### REQUIRED ACTION:
Find the line below with "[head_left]" and the line with "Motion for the". Output them and the lines between, exactly, but not the pictures.

### SUPPLIED DATA:
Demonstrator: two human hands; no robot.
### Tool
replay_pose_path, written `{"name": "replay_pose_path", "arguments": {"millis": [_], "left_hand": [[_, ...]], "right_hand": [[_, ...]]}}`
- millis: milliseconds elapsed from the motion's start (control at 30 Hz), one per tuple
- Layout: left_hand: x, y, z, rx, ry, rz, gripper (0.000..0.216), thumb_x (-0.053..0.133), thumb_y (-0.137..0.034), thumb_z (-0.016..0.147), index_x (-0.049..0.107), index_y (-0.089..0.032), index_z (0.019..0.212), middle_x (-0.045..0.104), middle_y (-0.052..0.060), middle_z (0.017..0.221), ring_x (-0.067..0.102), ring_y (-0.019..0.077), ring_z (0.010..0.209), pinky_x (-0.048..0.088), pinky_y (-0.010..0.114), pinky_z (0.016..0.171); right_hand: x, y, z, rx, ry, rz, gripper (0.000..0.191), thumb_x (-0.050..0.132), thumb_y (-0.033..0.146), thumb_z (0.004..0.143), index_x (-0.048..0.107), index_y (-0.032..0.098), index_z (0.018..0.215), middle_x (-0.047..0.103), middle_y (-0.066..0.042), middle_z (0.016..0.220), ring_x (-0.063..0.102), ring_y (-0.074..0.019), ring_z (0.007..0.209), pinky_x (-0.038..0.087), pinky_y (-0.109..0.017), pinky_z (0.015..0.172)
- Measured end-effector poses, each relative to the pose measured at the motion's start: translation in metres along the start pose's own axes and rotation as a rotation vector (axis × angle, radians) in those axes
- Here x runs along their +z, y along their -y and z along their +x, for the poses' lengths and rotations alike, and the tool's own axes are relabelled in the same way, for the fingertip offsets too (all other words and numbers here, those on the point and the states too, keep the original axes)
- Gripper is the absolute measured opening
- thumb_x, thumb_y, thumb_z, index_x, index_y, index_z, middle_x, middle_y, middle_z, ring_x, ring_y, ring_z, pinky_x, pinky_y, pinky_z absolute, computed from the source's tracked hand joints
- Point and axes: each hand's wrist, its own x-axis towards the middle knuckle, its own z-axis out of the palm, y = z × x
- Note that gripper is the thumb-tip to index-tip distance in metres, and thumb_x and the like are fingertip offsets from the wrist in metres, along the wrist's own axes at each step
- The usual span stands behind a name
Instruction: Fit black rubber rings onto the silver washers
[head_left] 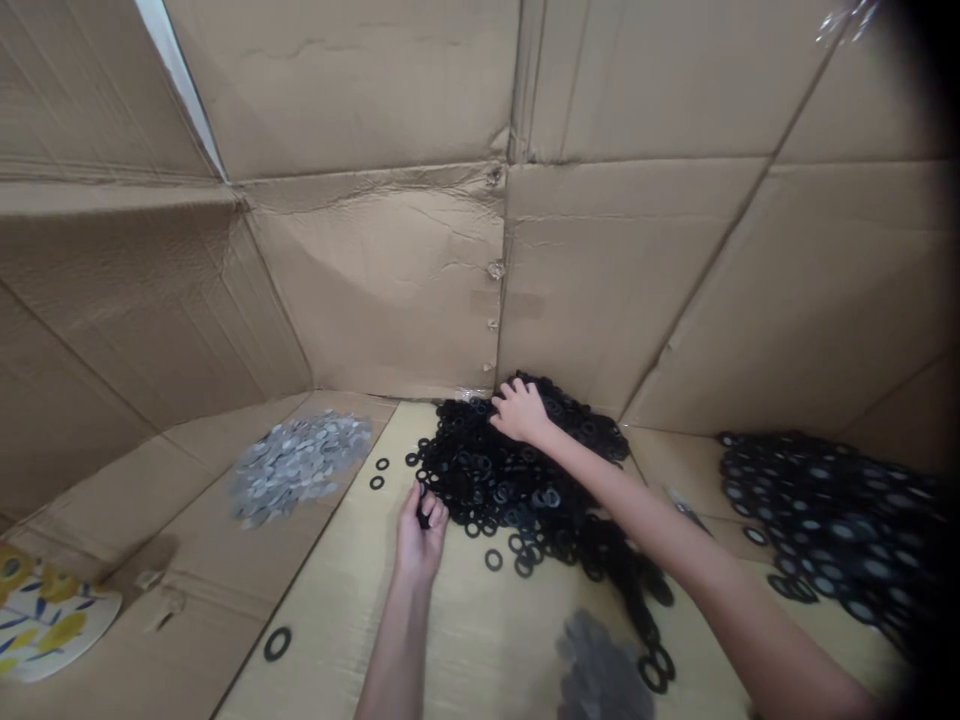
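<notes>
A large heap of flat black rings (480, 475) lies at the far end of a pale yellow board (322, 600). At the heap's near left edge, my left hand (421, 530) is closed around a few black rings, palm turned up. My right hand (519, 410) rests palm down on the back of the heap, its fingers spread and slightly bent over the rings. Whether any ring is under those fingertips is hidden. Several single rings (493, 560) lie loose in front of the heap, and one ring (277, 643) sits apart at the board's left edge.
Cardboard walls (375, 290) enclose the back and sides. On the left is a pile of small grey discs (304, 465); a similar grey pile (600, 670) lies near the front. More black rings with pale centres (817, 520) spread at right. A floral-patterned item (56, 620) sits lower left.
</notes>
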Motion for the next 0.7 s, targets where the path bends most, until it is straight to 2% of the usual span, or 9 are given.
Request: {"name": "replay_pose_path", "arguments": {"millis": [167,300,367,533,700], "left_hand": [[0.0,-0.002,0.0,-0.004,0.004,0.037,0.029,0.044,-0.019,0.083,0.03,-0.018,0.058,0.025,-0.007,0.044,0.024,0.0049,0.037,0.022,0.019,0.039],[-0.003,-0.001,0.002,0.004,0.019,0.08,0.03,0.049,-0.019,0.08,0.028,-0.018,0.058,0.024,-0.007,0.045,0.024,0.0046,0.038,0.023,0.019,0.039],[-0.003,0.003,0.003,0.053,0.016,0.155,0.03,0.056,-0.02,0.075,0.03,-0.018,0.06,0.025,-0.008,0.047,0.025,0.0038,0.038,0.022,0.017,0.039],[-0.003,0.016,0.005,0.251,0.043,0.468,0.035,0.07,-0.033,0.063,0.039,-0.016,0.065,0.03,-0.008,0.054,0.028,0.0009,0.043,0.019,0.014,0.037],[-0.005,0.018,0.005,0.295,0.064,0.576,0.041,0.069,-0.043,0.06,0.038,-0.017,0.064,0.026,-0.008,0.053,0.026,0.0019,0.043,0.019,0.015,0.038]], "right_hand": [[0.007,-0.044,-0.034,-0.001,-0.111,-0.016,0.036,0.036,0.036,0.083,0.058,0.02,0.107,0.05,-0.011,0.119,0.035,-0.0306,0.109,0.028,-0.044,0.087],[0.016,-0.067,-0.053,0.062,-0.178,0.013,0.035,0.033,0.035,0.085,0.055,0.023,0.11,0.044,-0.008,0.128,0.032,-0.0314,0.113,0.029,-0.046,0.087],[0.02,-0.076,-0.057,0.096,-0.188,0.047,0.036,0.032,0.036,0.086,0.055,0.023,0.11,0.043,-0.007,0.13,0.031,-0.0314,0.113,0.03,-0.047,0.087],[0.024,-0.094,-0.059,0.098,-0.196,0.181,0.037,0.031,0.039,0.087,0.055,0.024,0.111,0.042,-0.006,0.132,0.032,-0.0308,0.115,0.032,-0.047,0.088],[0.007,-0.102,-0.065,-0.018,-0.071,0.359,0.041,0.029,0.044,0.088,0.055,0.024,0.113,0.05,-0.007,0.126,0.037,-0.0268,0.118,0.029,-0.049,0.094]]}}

### SOLUTION BELOW:
[head_left] 
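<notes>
A large heap of flat black rings (480, 475) lies at the far end of a pale yellow board (322, 600). At the heap's near left edge, my left hand (421, 530) is closed around a few black rings, palm turned up. My right hand (519, 410) rests palm down on the back of the heap, its fingers spread and slightly bent over the rings. Whether any ring is under those fingertips is hidden. Several single rings (493, 560) lie loose in front of the heap, and one ring (277, 643) sits apart at the board's left edge.
Cardboard walls (375, 290) enclose the back and sides. On the left is a pile of small grey discs (304, 465); a similar grey pile (600, 670) lies near the front. More black rings with pale centres (817, 520) spread at right. A floral-patterned item (56, 620) sits lower left.
</notes>
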Motion for the next 0.7 s, targets where the path bends most, until it is straight to 2% of the usual span, or 9 are given.

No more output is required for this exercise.